# Aim of the task:
Pull each line containing "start" from the data.

+-------+

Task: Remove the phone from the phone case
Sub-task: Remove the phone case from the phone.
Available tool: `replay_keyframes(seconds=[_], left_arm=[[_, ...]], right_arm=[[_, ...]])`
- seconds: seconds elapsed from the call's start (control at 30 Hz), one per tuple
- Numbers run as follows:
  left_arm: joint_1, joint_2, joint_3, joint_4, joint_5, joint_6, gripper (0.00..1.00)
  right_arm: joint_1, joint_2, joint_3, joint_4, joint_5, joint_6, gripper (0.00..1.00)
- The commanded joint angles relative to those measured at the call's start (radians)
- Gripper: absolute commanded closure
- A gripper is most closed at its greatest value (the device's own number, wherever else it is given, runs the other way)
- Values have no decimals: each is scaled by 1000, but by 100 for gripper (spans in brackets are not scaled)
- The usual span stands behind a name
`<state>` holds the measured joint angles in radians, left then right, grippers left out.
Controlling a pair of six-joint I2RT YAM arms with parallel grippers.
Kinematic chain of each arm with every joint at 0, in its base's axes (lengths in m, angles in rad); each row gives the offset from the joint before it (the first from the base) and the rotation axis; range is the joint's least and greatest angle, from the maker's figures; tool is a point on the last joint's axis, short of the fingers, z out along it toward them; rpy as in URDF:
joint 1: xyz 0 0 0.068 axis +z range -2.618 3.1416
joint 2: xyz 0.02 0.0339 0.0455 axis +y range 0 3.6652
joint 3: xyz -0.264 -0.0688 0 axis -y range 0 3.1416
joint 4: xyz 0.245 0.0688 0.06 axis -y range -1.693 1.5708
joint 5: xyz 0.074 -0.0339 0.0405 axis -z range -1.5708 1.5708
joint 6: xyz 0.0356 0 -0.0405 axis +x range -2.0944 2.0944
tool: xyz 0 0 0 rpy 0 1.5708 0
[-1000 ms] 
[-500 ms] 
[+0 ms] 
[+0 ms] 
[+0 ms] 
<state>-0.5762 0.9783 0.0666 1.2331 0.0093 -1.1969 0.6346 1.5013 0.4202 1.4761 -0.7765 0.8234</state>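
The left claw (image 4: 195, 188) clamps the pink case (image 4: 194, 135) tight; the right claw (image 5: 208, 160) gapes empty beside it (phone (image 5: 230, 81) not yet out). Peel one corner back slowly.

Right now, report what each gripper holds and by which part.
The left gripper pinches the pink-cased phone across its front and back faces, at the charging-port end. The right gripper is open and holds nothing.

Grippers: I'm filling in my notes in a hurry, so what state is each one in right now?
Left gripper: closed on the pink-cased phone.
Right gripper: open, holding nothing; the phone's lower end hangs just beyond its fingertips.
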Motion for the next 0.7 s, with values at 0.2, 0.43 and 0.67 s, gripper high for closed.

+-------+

# Task output:
- seconds: seconds elapsed from the call's start (control at 30 Hz), one per tuple
- The commanded joint angles relative to those measured at the call's start (radians)

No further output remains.